[Opening GIVEN INFORMATION section]

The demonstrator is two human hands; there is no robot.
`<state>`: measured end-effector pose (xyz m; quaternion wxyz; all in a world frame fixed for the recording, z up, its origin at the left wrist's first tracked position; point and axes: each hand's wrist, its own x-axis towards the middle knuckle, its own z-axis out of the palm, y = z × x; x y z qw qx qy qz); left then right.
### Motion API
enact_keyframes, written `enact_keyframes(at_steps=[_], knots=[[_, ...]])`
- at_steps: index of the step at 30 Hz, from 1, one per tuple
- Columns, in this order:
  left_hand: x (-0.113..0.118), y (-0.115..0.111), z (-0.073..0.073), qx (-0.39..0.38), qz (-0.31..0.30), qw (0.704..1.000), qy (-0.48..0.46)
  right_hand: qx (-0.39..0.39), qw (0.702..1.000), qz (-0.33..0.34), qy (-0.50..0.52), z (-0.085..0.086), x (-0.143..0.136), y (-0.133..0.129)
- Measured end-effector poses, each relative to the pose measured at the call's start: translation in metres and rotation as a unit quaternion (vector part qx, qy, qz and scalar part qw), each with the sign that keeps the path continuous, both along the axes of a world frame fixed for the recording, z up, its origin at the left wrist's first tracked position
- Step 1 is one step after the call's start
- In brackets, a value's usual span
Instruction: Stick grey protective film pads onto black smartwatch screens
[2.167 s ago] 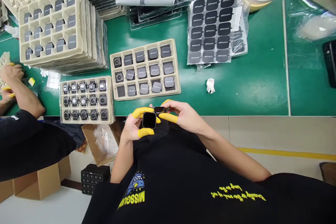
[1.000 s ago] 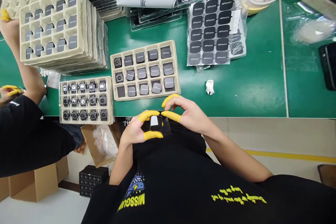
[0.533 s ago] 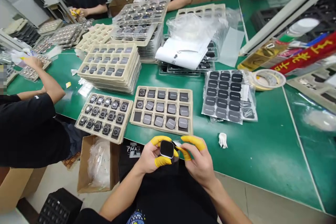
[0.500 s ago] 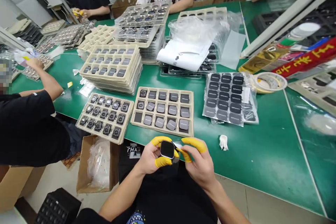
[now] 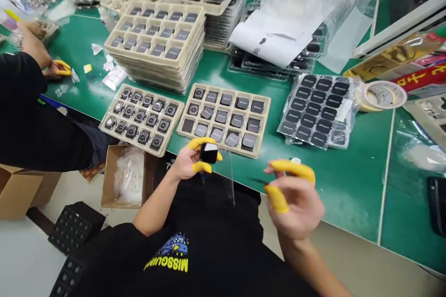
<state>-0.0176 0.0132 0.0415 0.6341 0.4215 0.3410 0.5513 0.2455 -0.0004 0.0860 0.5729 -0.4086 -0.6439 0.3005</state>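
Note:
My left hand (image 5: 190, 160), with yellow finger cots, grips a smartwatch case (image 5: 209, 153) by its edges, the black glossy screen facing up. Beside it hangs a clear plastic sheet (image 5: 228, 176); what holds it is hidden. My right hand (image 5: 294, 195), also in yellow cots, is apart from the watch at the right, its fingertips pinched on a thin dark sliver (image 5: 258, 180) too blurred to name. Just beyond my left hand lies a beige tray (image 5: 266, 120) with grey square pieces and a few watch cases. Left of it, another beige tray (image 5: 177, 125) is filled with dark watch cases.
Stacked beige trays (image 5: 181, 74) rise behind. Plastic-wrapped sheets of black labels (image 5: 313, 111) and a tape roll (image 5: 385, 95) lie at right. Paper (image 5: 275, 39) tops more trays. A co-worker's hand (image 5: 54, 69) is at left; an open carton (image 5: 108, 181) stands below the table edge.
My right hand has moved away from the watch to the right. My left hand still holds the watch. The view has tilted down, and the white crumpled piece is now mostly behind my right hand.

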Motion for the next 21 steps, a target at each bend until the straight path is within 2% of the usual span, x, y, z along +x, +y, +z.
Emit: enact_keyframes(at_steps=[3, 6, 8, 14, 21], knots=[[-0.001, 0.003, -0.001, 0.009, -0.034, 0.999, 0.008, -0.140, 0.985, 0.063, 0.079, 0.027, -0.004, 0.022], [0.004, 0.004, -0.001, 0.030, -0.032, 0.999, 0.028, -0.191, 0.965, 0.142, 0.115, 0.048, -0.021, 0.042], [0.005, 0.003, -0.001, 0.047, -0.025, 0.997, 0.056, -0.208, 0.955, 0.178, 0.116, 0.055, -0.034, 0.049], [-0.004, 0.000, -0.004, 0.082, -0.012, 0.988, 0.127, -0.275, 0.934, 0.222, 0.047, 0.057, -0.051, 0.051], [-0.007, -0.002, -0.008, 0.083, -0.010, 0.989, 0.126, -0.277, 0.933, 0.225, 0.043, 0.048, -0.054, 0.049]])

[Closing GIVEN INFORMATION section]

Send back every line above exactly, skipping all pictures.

The demonstrator is two human hands; there is no robot.
`<state>`: measured end-effector pose (xyz m; quaternion wxyz; all in a world frame fixed for the recording, z up, its origin at the left wrist's first tracked position; point and axes: each hand's wrist, its own x-axis towards the middle knuckle, its own z-axis out of the palm, y = z × x; x y z qw qx qy qz); left then right.
### Motion API
enact_keyframes, written `enact_keyframes(at_steps=[_], knots=[[_, ...]])`
- at_steps: index of the step at 30 Hz, from 1, one per tuple
- Columns, in this order:
  left_hand: x (-0.113..0.118), y (-0.115..0.111), z (-0.073..0.073), qx (-0.39..0.38), qz (-0.31..0.30), qw (0.704..1.000), qy (-0.48..0.46)
  right_hand: qx (-0.39..0.39), qw (0.702..1.000), qz (-0.33..0.34), qy (-0.50..0.52), z (-0.085..0.086), x (-0.143..0.136), y (-0.133..0.129)
- Measured end-effector poses, each relative to the pose measured at the call's start: translation in metres and rotation as a unit quaternion (vector part qx, qy, qz and scalar part qw), each with the sign that keeps the path continuous, both along the axes of a world frame fixed for the recording, z up, its origin at the left wrist's first tracked position
- Step 1 is one step after the call's start
- In brackets, a value's usual span
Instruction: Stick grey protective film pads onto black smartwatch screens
[2.167 s ago] 
[1.000 s ago] 
[0.533 s ago] 
[0.500 s ago] 
[now] 
<state>-0.0176 0.0132 0.0415 0.6341 0.4215 0.3410 0.5513 0.2455 -0.0004 0.0860 0.5729 -0.4086 -0.6439 0.3005</state>
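Note:
My left hand (image 5: 190, 160), with yellow finger cots, grips a smartwatch case (image 5: 209, 153) by its edges, the black glossy screen facing up. Beside it hangs a clear plastic sheet (image 5: 228, 176); what holds it is hidden. My right hand (image 5: 294, 195), also in yellow cots, is apart from the watch at the right, its fingertips pinched on a thin dark sliver (image 5: 258, 180) too blurred to name. Just beyond my left hand lies a beige tray (image 5: 266, 120) with grey square pieces and a few watch cases. Left of it, another beige tray (image 5: 177, 125) is filled with dark watch cases.
Stacked beige trays (image 5: 181, 74) rise behind. Plastic-wrapped sheets of black labels (image 5: 313, 111) and a tape roll (image 5: 385, 95) lie at right. Paper (image 5: 275, 39) tops more trays. A co-worker's hand (image 5: 54, 69) is at left; an open carton (image 5: 108, 181) stands below the table edge.
My right hand has moved away from the watch to the right. My left hand still holds the watch. The view has tilted down, and the white crumpled piece is now mostly behind my right hand.
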
Motion for the next 21 steps, a target at each bend until the straight path is within 2% of the usual span, x, y, z along +x, +y, +z.
Emit: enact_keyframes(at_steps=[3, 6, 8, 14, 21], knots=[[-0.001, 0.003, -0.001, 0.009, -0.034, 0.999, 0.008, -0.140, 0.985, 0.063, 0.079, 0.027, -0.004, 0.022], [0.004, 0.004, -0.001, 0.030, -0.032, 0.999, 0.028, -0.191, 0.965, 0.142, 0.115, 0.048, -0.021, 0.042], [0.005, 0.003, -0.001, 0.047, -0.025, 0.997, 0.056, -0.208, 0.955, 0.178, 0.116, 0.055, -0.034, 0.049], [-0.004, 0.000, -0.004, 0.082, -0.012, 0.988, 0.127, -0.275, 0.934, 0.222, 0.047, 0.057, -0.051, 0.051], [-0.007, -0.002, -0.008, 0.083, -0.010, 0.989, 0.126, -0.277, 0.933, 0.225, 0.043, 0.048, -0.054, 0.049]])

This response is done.